● The problem
What you output must be the exact lines from the first line of the data through the one holding "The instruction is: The", with no pictures.
Data under study START
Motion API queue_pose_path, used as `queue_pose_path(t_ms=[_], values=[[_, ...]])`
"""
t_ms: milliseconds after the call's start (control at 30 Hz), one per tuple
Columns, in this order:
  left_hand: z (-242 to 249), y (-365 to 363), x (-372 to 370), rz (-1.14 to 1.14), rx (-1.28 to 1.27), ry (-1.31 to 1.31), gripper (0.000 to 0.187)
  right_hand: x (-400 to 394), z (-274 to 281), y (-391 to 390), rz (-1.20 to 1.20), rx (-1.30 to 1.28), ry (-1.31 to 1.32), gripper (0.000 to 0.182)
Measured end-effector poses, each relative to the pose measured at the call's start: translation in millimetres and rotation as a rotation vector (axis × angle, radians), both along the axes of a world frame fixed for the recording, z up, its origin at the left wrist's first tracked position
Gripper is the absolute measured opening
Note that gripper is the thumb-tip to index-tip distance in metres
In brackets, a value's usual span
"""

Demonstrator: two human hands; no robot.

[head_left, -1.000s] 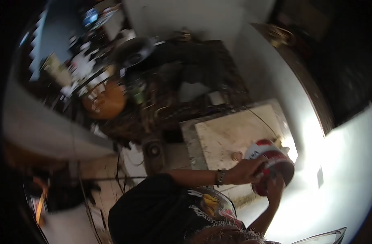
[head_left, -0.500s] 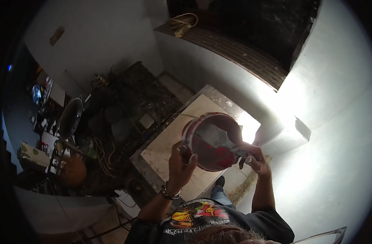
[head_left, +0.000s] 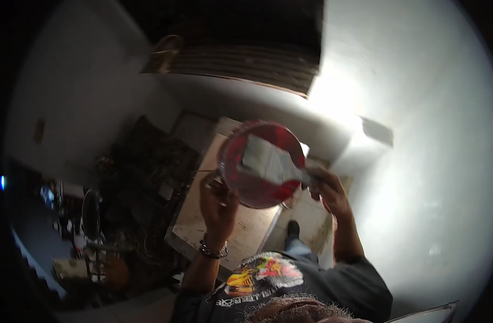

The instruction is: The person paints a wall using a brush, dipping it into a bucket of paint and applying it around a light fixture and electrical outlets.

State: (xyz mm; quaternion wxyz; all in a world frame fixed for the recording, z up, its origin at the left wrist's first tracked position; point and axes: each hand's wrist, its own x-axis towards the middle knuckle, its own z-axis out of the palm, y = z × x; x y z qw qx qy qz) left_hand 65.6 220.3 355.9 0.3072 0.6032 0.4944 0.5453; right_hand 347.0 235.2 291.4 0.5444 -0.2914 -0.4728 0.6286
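My left hand (head_left: 219,207) grips the side of a red bucket (head_left: 260,198), which is tilted so its round mouth faces me. Red shows on its inner wall. In my right hand (head_left: 330,191) is the handle of a wide putty knife (head_left: 269,160). Its broad pale grey blade lies across the bucket's mouth and points to the upper left. Both are a little blurred by motion. Below the bucket stands a table with a pale board top (head_left: 195,218).
A dark cluttered bench (head_left: 149,156) stands left of the table. Further left are a black pan (head_left: 90,214) and a brown round object (head_left: 116,272). Above, a slatted ledge (head_left: 230,62) carries a coiled cable (head_left: 168,48). A brightly lit white wall (head_left: 397,215) rises on the right.
The view has turned and shifted toward the right-hand wall. Both hands have moved up and left in view with the bucket and putty knife, and the bucket's mouth faces me more fully.
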Motion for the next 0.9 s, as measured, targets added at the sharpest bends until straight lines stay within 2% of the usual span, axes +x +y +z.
queue_pose_path(t_ms=[33, 133, 267, 333, 433, 467, 600, 667, 767, 900], values=[[-2, 8, 6, -0.027, -0.006, 0.001, 0.048, 3, -1, 0, -0.082, -0.082, 0.033, 0.031], [4, 26, 29, -0.05, -0.034, -0.029, 0.047, 16, 19, 12, -0.22, 0.149, -0.223, 0.029], [-4, 43, 39, -0.103, -0.051, -0.027, 0.045, 36, 13, 17, -0.327, -0.02, 0.057, 0.035], [-5, 50, 45, -0.118, -0.048, -0.063, 0.044, 50, 2, 25, -0.418, -0.059, 0.114, 0.035], [4, 50, 46, -0.073, -0.08, -0.099, 0.02, 78, -41, 47, -0.637, -0.116, 0.144, 0.032], [10, 45, 36, -0.067, -0.192, -0.011, 0.032, 88, -53, 56, -0.675, -0.197, 0.147, 0.028], [11, 26, 2, 0.077, -0.051, 0.035, 0.047, 136, -123, 102, -0.77, -0.57, 0.119, 0.013], [10, 10, -16, 0.174, -0.017, -0.085, 0.05, 155, -155, 126, -0.756, -0.605, 0.087, 0.012], [16, -15, -41, 0.329, -0.092, -0.087, 0.047, 178, -183, 157, -0.74, -0.652, 0.105, 0.012], [17, -40, -69, 0.46, -0.096, -0.046, 0.051, 185, -173, 185, -0.735, -0.709, 0.049, 0.021]])
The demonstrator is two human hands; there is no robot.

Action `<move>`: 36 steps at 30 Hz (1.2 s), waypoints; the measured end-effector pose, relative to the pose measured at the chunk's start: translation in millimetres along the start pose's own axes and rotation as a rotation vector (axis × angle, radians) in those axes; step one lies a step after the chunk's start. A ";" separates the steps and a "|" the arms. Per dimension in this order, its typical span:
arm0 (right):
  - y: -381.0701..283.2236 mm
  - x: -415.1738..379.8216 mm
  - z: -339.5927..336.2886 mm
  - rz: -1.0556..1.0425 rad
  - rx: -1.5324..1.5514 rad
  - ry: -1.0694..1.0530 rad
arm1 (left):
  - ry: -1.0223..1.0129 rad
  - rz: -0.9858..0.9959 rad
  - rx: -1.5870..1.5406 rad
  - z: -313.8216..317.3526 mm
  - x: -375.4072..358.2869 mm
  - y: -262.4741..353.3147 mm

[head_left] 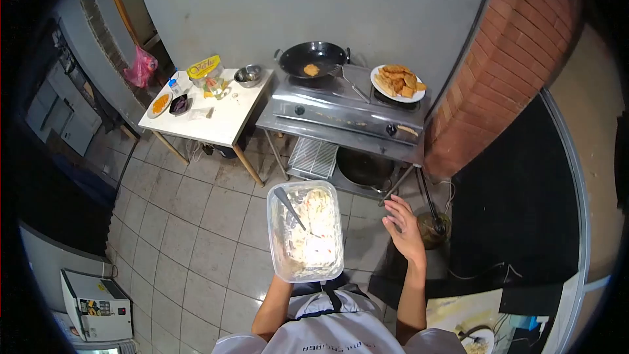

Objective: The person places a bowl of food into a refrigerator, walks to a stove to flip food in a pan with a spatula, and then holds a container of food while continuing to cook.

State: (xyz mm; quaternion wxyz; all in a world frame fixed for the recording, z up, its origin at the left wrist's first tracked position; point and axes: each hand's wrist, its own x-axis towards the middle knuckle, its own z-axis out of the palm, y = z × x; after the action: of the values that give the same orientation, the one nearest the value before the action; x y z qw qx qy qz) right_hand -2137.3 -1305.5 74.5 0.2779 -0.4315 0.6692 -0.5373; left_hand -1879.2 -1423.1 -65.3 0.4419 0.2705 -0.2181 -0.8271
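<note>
A clear plastic container [274, 236] with a pale, creamy mixture is held up in front of my body. A dark-handled utensil [289, 207] leans inside it. My left forearm runs up beneath the container, and the fingers of that hand are hidden under it. My right hand [403, 226] is raised to the right of the container, apart from it, with fingers spread and nothing held. A black wok [295, 56] with one browned piece [311, 70] sits on the stove's left side. On the right stands a white plate [406, 97] of fried pieces.
A metal spatula [356, 85] lies between wok and plate on the stove [341, 111]. The white table [223, 124] at left bears a metal bowl [248, 76], a yellow package [204, 67] and small dishes. A brick column [485, 78] stands right; a large jar [432, 229] is on the floor.
</note>
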 end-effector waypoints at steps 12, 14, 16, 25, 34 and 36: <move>34.6 161.8 5.7 0.112 0.142 0.119 | 0.005 0.015 -0.033 39.9 193.6 37.8; 34.9 187.9 9.7 0.085 0.101 0.154 | 0.002 0.007 -0.032 50.2 228.8 47.2; 47.2 220.7 15.8 0.018 0.061 0.188 | -0.006 0.008 -0.026 58.4 258.0 59.1; 120.6 347.7 47.4 0.101 -0.402 0.230 | 0.091 0.141 -0.042 66.3 334.4 101.8; 158.2 435.6 61.8 0.065 -0.609 0.277 | 0.326 0.444 -0.064 72.2 348.7 116.4; 161.1 440.3 59.3 0.103 -0.677 0.258 | 0.364 0.503 -0.098 71.7 347.5 114.3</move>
State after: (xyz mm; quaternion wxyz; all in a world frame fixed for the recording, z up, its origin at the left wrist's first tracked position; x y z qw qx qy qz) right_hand -2340.9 -1711.6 -55.5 0.0593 -0.3934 0.8596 -0.3206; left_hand -2016.0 -1768.1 -30.9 0.6769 0.3299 -0.1553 -0.6394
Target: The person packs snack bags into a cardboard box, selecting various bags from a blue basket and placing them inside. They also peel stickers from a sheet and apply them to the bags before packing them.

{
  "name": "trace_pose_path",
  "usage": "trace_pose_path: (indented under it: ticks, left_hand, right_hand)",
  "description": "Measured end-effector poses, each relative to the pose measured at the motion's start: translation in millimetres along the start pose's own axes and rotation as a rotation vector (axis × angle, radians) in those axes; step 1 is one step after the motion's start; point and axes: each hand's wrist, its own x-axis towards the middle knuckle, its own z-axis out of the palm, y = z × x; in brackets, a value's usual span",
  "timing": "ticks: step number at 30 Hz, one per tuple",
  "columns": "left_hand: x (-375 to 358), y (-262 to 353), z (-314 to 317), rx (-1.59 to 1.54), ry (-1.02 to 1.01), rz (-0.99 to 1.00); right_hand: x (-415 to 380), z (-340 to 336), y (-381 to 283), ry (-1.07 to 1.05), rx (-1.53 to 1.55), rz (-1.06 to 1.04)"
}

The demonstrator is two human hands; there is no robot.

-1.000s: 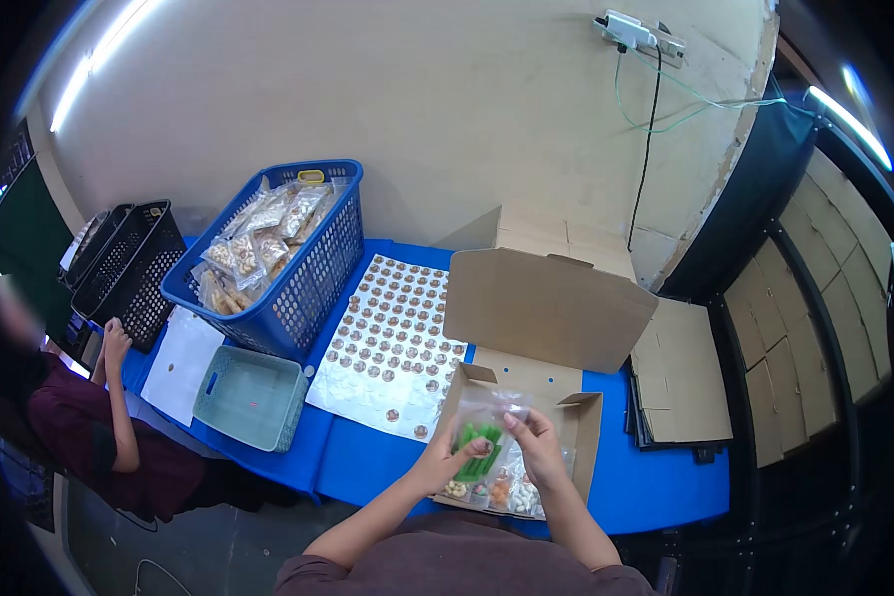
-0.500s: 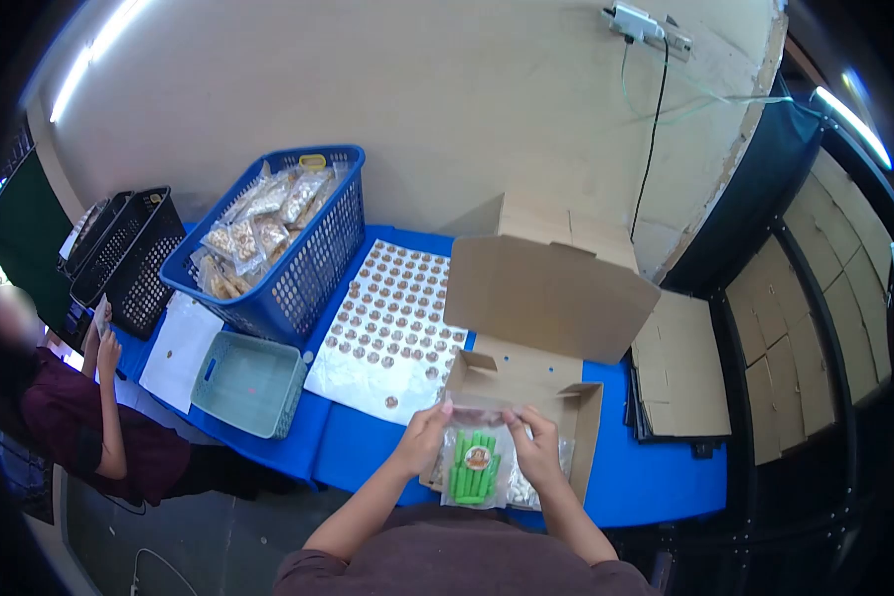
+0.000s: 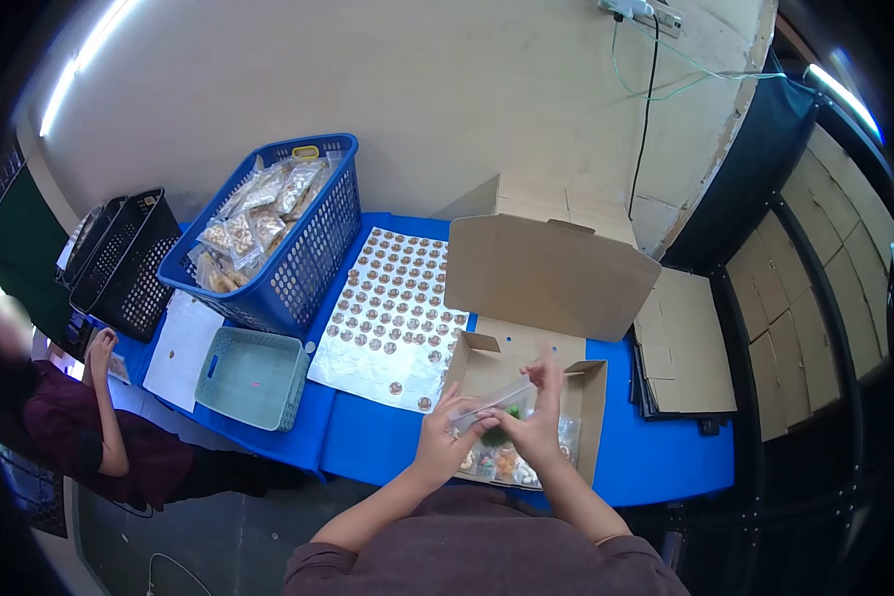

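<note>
A clear plastic pouch (image 3: 489, 400) with green sticks in it is held up over the open cardboard box (image 3: 590, 422). My left hand (image 3: 445, 442) pinches the pouch at its left side. My right hand (image 3: 536, 422) grips the other side with its thumb near the left thumb; its upper fingers are raised and blurred. The pouch is tilted, and my hands cover much of it. Below my hands, several packets (image 3: 507, 463) with orange, white and other pieces lie in the box.
A sheet of round stickers (image 3: 343, 370) lies left of the box. Beyond it stand a blue basket (image 3: 313, 263) full of packets, a grey-green tray (image 3: 286, 387) and black baskets (image 3: 134, 288). Flat cardboard (image 3: 690, 348) is stacked at right. A co-worker (image 3: 109, 427) stands at left.
The pouch has been lifted and tilted from hanging flat with its round label showing. My right hand has moved up along it, and packets in the box have come into view.
</note>
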Motion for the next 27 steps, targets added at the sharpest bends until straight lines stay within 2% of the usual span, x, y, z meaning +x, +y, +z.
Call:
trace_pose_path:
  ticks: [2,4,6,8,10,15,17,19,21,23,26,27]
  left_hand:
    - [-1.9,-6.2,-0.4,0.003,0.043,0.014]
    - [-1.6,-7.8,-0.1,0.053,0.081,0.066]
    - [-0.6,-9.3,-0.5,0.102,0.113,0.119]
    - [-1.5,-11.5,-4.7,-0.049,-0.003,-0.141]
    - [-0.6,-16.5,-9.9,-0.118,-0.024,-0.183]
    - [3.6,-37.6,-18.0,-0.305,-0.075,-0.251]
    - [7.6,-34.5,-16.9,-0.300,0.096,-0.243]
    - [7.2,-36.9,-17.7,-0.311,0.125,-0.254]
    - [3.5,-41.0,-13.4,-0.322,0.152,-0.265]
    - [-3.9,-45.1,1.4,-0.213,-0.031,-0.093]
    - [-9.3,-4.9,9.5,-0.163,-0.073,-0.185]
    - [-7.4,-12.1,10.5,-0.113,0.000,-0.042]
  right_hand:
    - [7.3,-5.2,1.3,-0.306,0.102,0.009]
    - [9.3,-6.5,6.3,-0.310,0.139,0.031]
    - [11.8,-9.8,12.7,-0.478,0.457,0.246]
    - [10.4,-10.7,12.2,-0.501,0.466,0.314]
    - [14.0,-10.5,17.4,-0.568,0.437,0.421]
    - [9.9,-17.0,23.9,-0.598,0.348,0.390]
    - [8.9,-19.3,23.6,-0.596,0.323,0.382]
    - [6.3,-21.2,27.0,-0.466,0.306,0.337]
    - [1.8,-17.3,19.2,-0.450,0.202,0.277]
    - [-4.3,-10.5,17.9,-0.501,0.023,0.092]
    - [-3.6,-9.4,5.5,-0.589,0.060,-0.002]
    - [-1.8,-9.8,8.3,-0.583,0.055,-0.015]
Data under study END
● Expected answer
Motion API queue_pose_path, used as `queue_pose_path(t_ms=[_], values=[[_, ...]])`
"""
t_ms: milliseconds after the call's start (control at 30 Hz), one per tuple
Columns, in this order:
  left_hand: z (-242 to 249), y (-365 to 363), x (-372 to 370), rz (-1.14 to 1.14), rx (-1.28 to 1.27), ry (-1.31 to 1.31), gripper (0.000 to 0.187)
  right_hand: x (-400 to 394), z (-274 to 281), y (-391 to 390), rz (-1.20 to 1.20), rx (-1.30 to 1.28), ry (-1.31 to 1.32), gripper (0.000 to 0.182)
Measured end-effector poses, each relative to the pose measured at the call's start: translation in millimetres and rotation as a rotation vector (axis × angle, radians), both along the axes of a world frame fixed for the recording, z up, its origin at the left wrist's first tracked position
Gripper is the absolute measured opening
Note that gripper is the thumb-tip to index-tip distance in metres
In brackets, a value's usual span
"""

Demonstrator: two human hands; no robot.

[head_left, -1.000s] 
[head_left, -0.500s] 
[head_left, +0.000s] 

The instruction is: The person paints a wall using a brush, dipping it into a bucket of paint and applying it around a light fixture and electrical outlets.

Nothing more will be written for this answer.